- WORK ITEM: No pictures belong in the copy. Restate the rest of the data exactly.

____

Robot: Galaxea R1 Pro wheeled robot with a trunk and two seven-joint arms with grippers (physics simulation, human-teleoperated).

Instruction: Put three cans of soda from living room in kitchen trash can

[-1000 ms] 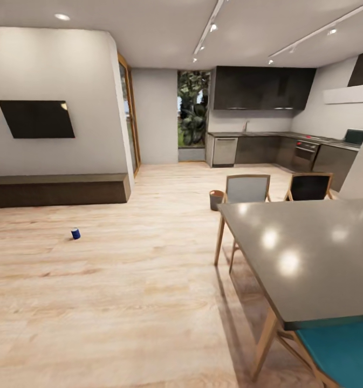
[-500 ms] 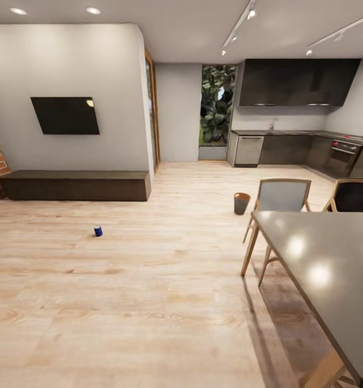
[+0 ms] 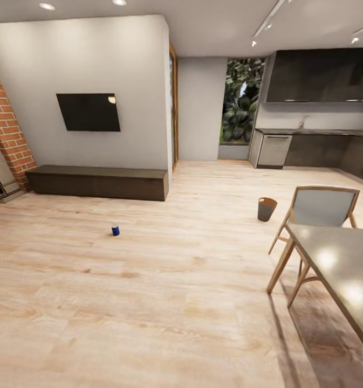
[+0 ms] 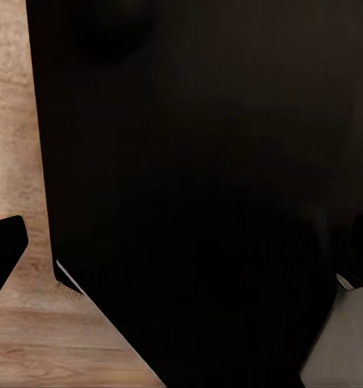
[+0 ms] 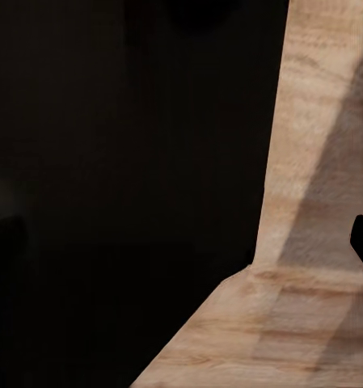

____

- COMPLETED EXERCISE:
Robot: Galaxea R1 Pro wheeled robot with a trunk and two seven-joint arms with grippers (physics simulation, human-teleoperated).

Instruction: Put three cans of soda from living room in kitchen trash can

[-1000 ms] 
[-500 ms] 
[+0 ms] 
[+0 ms] 
[+0 ms] 

Nothing remains to be added to this answer.